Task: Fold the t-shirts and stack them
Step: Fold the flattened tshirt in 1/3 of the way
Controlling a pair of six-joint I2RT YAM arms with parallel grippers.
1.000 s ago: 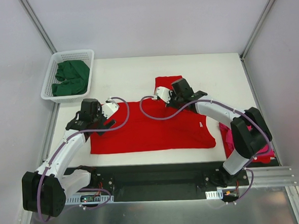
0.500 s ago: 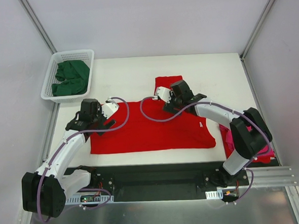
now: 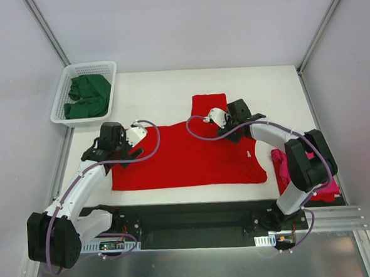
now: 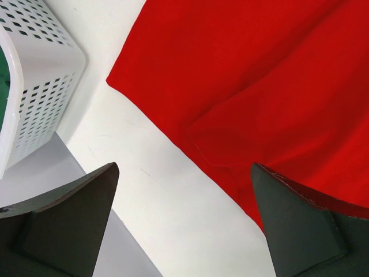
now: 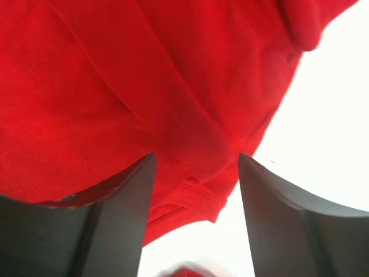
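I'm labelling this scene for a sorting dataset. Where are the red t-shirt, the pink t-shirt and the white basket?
red t-shirt (image 3: 186,160): top view, middle of its body.
pink t-shirt (image 3: 280,170): top view, its visible left edge.
white basket (image 3: 77,122): top view, near wall.

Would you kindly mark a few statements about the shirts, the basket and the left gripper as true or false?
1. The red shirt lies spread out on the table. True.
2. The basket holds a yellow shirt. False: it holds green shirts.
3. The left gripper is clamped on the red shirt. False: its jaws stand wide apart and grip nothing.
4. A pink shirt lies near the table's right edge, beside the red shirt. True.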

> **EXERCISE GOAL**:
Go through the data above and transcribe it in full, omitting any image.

> **OUTPUT**:
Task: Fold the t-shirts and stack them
Step: Fold the flattened tshirt in 1/3 of the way
Controlling a pair of six-joint I2RT YAM arms with parallel grippers.
1.000 s ago: 
0.500 s ago: 
now: 
now: 
now: 
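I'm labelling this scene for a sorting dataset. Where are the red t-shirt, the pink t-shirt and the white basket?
red t-shirt (image 3: 186,160): top view, middle of its body.
pink t-shirt (image 3: 280,170): top view, its visible left edge.
white basket (image 3: 77,122): top view, near wall.

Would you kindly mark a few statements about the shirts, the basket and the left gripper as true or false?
1. The red shirt lies spread out on the table. True.
2. The basket holds a yellow shirt. False: it holds green shirts.
3. The left gripper is clamped on the red shirt. False: its jaws stand wide apart and grip nothing.
4. A pink shirt lies near the table's right edge, beside the red shirt. True.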

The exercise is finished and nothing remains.